喜久子さんはたびたび足を止め、そばに生えた植物の名前や豆知識を教えてくれます。身近にこれほどの自然はないという参加者たちは、とめどなくあふれる知識の豊富さに感嘆していました。
▲背景一面に広がるのはわらび!煮物にするとおいしいのです。
その後場所を移し、資料館で昔ながらの農業機具や暮らしの道具を見学しました。
⑤芋子汁&バーベキュー
庄司製材所の庄司和敏社長の元を訪れ、最後に山形の魅力いっぱいの豪華なランチをいただきました!
次々に繰り広げられる庄司社長の軽快なトークに笑いながら、芋子汁(芋煮)や山形の肉、お酒を味わいました。
3日間のまとめ。
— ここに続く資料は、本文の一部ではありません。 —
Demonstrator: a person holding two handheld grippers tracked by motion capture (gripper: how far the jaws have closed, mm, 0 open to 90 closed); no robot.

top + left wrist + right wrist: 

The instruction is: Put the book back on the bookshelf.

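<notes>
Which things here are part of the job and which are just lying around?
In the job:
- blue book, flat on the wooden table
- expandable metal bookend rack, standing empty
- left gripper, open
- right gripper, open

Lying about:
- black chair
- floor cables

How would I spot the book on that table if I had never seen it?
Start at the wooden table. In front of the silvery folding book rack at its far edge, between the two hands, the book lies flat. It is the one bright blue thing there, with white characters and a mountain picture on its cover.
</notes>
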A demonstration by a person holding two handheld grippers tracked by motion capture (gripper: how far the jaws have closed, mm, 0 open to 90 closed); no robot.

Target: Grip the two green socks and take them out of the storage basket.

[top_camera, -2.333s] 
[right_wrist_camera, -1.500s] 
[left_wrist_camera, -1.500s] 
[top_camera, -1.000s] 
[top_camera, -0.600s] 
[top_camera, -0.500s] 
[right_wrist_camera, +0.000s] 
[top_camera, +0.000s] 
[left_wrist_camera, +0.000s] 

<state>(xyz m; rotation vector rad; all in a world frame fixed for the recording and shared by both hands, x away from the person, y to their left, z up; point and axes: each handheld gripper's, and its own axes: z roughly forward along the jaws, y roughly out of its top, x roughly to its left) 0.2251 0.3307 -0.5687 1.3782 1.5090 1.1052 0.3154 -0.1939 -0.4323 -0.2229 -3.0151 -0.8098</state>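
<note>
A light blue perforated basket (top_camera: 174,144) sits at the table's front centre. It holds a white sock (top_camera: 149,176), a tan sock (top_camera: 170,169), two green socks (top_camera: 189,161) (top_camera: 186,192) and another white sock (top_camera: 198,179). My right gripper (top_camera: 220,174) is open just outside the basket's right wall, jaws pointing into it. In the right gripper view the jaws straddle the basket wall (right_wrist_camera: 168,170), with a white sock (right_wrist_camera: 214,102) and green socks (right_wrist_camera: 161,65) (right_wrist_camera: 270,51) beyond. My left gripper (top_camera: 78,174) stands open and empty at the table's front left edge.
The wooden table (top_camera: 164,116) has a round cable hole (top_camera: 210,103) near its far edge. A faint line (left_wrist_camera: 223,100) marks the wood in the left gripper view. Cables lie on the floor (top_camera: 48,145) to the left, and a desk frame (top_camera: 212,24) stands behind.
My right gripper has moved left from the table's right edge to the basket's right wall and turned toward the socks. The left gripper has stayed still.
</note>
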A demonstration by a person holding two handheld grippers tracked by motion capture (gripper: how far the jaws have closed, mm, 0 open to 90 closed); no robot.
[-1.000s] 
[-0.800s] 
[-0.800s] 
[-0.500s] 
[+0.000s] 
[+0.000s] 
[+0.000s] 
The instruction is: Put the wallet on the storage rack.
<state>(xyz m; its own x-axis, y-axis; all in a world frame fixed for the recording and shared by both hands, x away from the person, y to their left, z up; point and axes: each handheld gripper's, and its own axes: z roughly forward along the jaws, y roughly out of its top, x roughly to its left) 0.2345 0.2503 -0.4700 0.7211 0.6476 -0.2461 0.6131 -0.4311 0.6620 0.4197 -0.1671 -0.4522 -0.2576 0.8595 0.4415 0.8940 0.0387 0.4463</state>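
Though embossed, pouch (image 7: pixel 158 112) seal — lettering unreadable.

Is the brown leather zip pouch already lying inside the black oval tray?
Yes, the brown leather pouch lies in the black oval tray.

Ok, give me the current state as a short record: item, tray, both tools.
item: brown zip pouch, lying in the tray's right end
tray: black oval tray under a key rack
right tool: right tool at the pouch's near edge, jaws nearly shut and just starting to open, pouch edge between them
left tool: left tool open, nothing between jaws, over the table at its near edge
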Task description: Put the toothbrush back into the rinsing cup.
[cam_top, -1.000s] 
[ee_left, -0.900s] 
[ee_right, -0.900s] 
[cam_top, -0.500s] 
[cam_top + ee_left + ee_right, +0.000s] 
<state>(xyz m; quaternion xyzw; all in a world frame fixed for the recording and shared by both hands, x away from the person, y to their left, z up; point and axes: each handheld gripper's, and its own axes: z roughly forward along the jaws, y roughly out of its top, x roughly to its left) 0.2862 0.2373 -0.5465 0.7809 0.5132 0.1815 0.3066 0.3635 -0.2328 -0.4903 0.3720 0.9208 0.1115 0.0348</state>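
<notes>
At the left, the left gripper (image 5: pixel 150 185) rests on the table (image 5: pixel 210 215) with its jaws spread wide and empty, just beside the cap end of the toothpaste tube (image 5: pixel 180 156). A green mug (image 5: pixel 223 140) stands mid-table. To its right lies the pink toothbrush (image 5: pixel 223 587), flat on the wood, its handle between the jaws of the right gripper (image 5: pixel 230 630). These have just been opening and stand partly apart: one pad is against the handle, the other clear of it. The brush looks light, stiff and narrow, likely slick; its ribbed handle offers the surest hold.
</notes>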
振り返りワークショップ
3日間、地域の人と触れ合いながらじっくり真室川に関わった参加者からは、こんな感想が出ていました。
参加者のみなさんの感想
「今住んでいるところとは文化が違いすぎて、海外旅行に来た感じ」
「受け入れ側でいろんな準備をしてくれていることに感動した。もてなしの文化がすごい」
「地方で採れる伝承野菜を、食材を都会のレストランが高価格で購入しているということを知った。これまで目を向けていなかった地方と都市とのつながりが見えた」
「東京での生活は効率化や時短を求めすぎて、逆に失っているものがあるのではないかと思った」
「本当の豊かさってなんだろう……?と考えてしまった。お金も大切だけど、それだけではないだろうなと思う」
さらに移住者向けの取り組みについても意見を交換し、
「山菜・ぼたもちとか、地元にとっては当たり前だけど私たちにとっては面白い、ニッチなものを軸にするのもいいかも」
「旅行ではなく暮らす体験が必要。せっかく来るなら、長期滞在でゆっくり来たいと思う」
「地域の良い面ばかりだけではなく、裏も知りたい」
といった声が上がっていました。
地域の暮らしや魅力を学ぶ中で、地方・都会のお金の循環、豊かさの概念という話題まで議論が巻き起こった『やまがたCAMP in 真室川町』。農村地帯の人々の暮らしに溶け込み、町の”宝物”を探しながら、それぞれが自分の生き方についてじっくり考えるきっかけともなったようです。
この地ならではの食材や料理、伝統文化、そして生き方。真室川町の情景は、何らかの形で参加者の心の中に残り続けることでしょう。